I walked the other floors of this brothel, and in one particularly shadowy passageway a pimp with hash in his eyes and pan on his breath cornered me. He promised to take me to a different building to ‘fuck the youngest girls, all virgins’. I wanted to see the red light district, but I didn’t think I was ready to see what he wanted to show me. I pushed past him and got the hell out of there.

Took a taxi over to Dhongri and met up with Lavesh and his buddies. We watched Lavesh trace out the tattoo he would work on for the rest of the night. Shortly after 1 am, Raj (raspy voice, slight frame, one arm fully tattooed, light beard), said we would go take a ride on his 1970s, midnight Blue Enfield—the large size normally only given to Indian police and army officers which Raj had bought at auction. He kick-started the bike, and the Enfield started with its characteristic low grumble, and we sped off into the night. 

First we rode by the Gateway of India, what one author described as the “grandest exit way in history” (it was completed in 1924, and the last British troops left through the Gateway only 24 years later in 1948). Across the street, the Taj Hotel, attacked by terrorists in 2008 when I was living in Bombay, now has a tall white fence with spikes on the top guarding the entry way. We cruised along Marine Drive (fulfilling one of my dreams to ride this most famous of Mumbai streets on an Enfield). Raj, to illustrate a point he made to me earlier that many of his countrymen mindlessly follow each other like monkeys, accelerated past a group of four other bikers. Twenty seconds later, he ground to an angled halt with back tire doing a controlled slide outward (kya style hai!) as the four other bikers rushed past us in an effort to match our earlier speed. Just down the road, a man lifted child beggars into the back of a truck, their work done for the day. On either side of us, young couples sat talking to each other. 

Sitting on the sea wall, Raj and I discussed the stories from the Mahabharata and more contemporary issues such as the corruption in Indian politics. Every five minutes, massage wallahs approached us, asking if we would like head and neck massages. Raj then shared his personal frustrations—a street fighter and competitive runner when he was young, he trained as a chef in London and bounced around between kitchens of the top hotels in Mumbai. But five years ago, his father passed away, and he had to take a government job in the railway ministry in order to support his family. 

We jumped on the bike again, and, after clearing a police checkpoint (new initiative to crackdown on drunk driving)—Raj flashed his government employee ID and we went quickly through—we passed Chowpatty Beach where three years earlier I had smooched an Indian journalist in a monsoon downpour. 

We climbed up the hill towards Nariman Point past the Hanging Gardens, and I stood on the back pegs of the bike to look out over the “necklace” formed by the lights along Marine Drive. Raj recounted his bike accident here two years earlier, when he was racing a car on New Years Eve. The car’s driver, pissed that he was losing the race, bumped the back of Raj’s bike, sending him down the hill and knocking him unconscious. As light rain began trickling down, we rode through Breach Candy, past the US consulate and Mukesh Ambani’s new 27-storey house complete with three helipads. 

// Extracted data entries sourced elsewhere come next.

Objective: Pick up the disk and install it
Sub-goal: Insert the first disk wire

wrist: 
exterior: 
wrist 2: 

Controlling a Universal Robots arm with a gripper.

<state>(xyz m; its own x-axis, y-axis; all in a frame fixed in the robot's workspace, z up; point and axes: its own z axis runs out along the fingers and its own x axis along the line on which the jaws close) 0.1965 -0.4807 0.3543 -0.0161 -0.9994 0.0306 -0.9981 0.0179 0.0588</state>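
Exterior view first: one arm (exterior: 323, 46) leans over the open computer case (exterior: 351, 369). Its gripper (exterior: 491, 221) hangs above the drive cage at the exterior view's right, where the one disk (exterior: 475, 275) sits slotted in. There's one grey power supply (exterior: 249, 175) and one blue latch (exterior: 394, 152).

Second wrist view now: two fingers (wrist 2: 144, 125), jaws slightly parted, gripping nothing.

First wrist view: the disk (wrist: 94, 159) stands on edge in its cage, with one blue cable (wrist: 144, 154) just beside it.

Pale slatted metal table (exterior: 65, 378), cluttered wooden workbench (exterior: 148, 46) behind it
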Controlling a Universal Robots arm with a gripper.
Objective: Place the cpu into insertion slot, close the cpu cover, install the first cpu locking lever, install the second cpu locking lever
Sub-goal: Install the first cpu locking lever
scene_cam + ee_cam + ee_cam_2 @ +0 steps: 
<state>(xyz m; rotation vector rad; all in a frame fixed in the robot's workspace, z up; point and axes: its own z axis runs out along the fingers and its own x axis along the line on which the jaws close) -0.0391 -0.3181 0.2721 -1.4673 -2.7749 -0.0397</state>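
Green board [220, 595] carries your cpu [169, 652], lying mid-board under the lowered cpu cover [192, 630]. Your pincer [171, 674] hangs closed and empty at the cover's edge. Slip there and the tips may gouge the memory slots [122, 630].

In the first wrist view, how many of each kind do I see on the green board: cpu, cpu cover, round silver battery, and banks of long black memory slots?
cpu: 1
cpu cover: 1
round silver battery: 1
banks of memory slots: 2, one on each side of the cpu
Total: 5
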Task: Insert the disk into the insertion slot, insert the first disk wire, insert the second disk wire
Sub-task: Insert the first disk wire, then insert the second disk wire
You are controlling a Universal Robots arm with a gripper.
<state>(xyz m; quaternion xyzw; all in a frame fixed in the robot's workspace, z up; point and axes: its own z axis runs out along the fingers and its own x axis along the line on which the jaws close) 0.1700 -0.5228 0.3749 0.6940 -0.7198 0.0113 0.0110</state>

At the Worli sea face, we again got off the bike just as the rain thickened to a downpour and the sea churned up. Raj and I stood facing the sea, arms and chest to the sky, opening ourselves to the water coming at us from the sea and sky. I felt as if God was cleansing me from the red light district I had walked through three hours before. I twirled around, to stay warm, spin some of the water off me, and to express my jubilation for the moment.